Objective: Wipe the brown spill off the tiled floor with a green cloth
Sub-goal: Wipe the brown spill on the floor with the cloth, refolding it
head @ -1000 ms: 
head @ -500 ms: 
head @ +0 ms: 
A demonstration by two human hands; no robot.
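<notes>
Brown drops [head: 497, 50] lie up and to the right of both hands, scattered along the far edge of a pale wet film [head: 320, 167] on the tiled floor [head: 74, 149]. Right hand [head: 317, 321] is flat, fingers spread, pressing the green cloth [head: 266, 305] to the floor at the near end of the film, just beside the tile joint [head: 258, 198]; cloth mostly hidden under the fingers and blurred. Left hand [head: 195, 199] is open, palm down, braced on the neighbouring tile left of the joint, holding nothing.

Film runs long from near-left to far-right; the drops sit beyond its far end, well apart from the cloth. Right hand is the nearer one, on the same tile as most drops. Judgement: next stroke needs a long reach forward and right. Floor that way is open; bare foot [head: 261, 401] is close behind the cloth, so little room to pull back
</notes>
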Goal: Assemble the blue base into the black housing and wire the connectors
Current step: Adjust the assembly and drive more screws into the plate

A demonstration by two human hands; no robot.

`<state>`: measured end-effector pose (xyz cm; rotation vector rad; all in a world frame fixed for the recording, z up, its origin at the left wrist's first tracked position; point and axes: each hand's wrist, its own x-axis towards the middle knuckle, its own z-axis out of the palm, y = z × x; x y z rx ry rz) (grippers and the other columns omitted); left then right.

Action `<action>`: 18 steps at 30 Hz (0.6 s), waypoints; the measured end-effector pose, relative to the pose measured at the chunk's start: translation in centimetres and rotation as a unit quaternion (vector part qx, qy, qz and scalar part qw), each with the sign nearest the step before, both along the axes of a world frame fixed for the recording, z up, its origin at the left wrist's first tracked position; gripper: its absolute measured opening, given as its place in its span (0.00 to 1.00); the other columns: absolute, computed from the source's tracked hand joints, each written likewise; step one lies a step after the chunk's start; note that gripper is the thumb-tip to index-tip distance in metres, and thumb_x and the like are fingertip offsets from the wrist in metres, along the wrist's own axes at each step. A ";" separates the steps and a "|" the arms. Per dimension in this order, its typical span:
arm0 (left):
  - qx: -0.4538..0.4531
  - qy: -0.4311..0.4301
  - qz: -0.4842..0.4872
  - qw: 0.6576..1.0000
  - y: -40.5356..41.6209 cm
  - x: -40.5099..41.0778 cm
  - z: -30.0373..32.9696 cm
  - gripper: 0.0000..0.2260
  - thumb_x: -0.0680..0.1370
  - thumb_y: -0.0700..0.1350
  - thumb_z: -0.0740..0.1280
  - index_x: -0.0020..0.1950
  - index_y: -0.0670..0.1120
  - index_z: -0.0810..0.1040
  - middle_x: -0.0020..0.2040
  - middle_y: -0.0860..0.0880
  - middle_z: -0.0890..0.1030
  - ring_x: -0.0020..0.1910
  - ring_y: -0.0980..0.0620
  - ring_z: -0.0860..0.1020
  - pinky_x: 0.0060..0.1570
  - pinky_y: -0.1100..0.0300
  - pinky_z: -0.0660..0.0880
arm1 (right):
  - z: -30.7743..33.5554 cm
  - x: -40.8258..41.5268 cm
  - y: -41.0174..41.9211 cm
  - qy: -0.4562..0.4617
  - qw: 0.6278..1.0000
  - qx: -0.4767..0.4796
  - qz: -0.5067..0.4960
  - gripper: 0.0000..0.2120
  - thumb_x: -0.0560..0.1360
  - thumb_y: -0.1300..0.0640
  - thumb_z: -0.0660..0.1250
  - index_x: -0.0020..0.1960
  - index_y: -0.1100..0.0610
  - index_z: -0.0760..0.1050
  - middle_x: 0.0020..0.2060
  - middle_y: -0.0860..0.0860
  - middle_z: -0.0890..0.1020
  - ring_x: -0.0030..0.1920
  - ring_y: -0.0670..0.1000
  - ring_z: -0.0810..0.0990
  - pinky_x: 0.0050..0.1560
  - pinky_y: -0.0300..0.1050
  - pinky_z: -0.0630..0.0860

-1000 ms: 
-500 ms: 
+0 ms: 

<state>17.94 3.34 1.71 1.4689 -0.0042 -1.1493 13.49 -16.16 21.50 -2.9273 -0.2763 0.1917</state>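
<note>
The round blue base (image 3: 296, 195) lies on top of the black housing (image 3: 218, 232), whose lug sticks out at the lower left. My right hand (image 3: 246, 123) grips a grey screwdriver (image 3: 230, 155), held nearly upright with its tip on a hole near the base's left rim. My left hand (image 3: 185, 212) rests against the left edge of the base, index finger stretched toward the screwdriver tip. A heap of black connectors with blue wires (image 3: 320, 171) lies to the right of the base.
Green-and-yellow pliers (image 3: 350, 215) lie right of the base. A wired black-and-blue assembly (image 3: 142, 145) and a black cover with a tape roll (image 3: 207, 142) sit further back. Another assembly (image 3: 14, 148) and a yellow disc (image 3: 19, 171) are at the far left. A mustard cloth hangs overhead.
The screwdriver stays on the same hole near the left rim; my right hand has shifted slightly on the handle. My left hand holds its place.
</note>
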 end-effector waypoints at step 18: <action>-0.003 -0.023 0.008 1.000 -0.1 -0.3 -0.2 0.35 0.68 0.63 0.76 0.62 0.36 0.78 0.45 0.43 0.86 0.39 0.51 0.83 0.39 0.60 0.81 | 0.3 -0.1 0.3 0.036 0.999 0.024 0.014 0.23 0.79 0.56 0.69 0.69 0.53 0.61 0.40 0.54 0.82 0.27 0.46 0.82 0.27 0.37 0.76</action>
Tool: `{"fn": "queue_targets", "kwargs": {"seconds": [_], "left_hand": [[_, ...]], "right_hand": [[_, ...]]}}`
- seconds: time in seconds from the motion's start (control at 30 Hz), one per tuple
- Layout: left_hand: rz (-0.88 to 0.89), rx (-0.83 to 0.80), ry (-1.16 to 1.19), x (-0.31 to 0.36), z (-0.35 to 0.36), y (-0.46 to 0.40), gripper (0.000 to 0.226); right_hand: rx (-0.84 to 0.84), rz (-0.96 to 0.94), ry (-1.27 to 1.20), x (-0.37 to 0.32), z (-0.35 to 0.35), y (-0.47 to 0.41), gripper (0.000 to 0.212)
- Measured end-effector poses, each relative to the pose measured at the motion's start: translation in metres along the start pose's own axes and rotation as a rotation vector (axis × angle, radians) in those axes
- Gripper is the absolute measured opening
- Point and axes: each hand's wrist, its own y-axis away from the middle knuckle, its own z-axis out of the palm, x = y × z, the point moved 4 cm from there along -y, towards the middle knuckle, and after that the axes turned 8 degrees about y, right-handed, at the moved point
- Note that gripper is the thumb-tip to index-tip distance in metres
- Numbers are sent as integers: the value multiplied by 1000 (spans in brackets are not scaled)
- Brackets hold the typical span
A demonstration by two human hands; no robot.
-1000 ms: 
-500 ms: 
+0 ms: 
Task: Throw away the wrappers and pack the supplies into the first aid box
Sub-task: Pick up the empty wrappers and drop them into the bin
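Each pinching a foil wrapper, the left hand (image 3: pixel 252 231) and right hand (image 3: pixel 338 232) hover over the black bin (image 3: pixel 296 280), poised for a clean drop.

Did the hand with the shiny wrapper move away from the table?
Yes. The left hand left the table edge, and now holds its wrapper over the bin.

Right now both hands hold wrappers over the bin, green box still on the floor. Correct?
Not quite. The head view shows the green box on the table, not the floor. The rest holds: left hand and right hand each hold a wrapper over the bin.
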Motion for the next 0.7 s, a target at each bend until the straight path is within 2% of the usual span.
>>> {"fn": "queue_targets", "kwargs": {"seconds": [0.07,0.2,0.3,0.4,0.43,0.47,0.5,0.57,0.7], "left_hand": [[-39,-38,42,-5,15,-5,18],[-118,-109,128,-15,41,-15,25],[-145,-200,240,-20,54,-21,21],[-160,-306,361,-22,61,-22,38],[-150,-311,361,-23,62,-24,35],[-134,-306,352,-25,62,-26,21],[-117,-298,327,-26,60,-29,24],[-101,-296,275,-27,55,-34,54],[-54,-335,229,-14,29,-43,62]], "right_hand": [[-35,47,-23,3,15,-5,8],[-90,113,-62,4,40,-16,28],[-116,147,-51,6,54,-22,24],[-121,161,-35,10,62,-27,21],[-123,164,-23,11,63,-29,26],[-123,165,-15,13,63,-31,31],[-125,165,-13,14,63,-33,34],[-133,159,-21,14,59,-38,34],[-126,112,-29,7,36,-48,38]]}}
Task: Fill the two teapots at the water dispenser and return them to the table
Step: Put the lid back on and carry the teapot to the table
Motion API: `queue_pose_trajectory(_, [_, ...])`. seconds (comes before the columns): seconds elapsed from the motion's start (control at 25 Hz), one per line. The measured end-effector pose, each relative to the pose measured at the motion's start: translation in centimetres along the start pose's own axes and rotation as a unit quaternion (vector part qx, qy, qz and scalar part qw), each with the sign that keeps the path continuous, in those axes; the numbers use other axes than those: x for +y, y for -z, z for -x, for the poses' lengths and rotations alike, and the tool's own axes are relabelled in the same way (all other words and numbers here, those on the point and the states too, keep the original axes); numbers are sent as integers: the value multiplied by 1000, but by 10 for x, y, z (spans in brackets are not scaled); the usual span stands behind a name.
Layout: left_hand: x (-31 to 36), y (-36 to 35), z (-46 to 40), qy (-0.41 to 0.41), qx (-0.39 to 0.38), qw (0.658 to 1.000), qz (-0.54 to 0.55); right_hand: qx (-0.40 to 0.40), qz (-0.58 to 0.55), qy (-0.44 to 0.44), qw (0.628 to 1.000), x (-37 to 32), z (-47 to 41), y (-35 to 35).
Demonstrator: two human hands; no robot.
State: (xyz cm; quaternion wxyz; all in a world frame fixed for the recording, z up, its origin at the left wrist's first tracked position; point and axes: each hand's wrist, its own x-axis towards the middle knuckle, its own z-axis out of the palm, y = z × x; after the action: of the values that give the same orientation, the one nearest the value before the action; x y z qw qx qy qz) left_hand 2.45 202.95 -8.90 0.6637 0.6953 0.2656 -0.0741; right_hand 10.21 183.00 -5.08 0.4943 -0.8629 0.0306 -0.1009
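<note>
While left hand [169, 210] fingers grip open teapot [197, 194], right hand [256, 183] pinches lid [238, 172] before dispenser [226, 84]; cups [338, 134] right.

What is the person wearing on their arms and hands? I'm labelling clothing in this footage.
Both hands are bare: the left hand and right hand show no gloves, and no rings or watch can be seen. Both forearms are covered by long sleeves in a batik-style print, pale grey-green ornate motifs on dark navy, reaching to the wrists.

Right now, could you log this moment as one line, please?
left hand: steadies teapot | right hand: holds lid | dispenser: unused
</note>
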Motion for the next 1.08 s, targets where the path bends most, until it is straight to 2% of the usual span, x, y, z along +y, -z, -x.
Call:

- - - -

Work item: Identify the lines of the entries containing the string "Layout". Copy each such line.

Exercise result:
- Layout: left_hand: rz (-0.88 to 0.89), rx (-0.83 to 0.80), ry (-1.16 to 1.19), x (-0.31 to 0.36), z (-0.35 to 0.36), y (-0.46 to 0.40), gripper (0.000 to 0.226); right_hand: rx (-0.84 to 0.84), rz (-0.96 to 0.94), ry (-1.27 to 1.20), x (-0.37 to 0.32), z (-0.35 to 0.35), y (-0.47 to 0.41), gripper (0.000 to 0.212)
Layout: left_hand: x (-31 to 36), y (-36 to 35), z (-46 to 40), qy (-0.41 to 0.41), qx (-0.39 to 0.38), qw (0.658 to 1.000), qz (-0.54 to 0.55); right_hand: qx (-0.40 to 0.40), qz (-0.58 to 0.55), qy (-0.44 to 0.44), qw (0.628 to 1.000), x (-37 to 32), z (-47 to 41), y (-35 to 35).

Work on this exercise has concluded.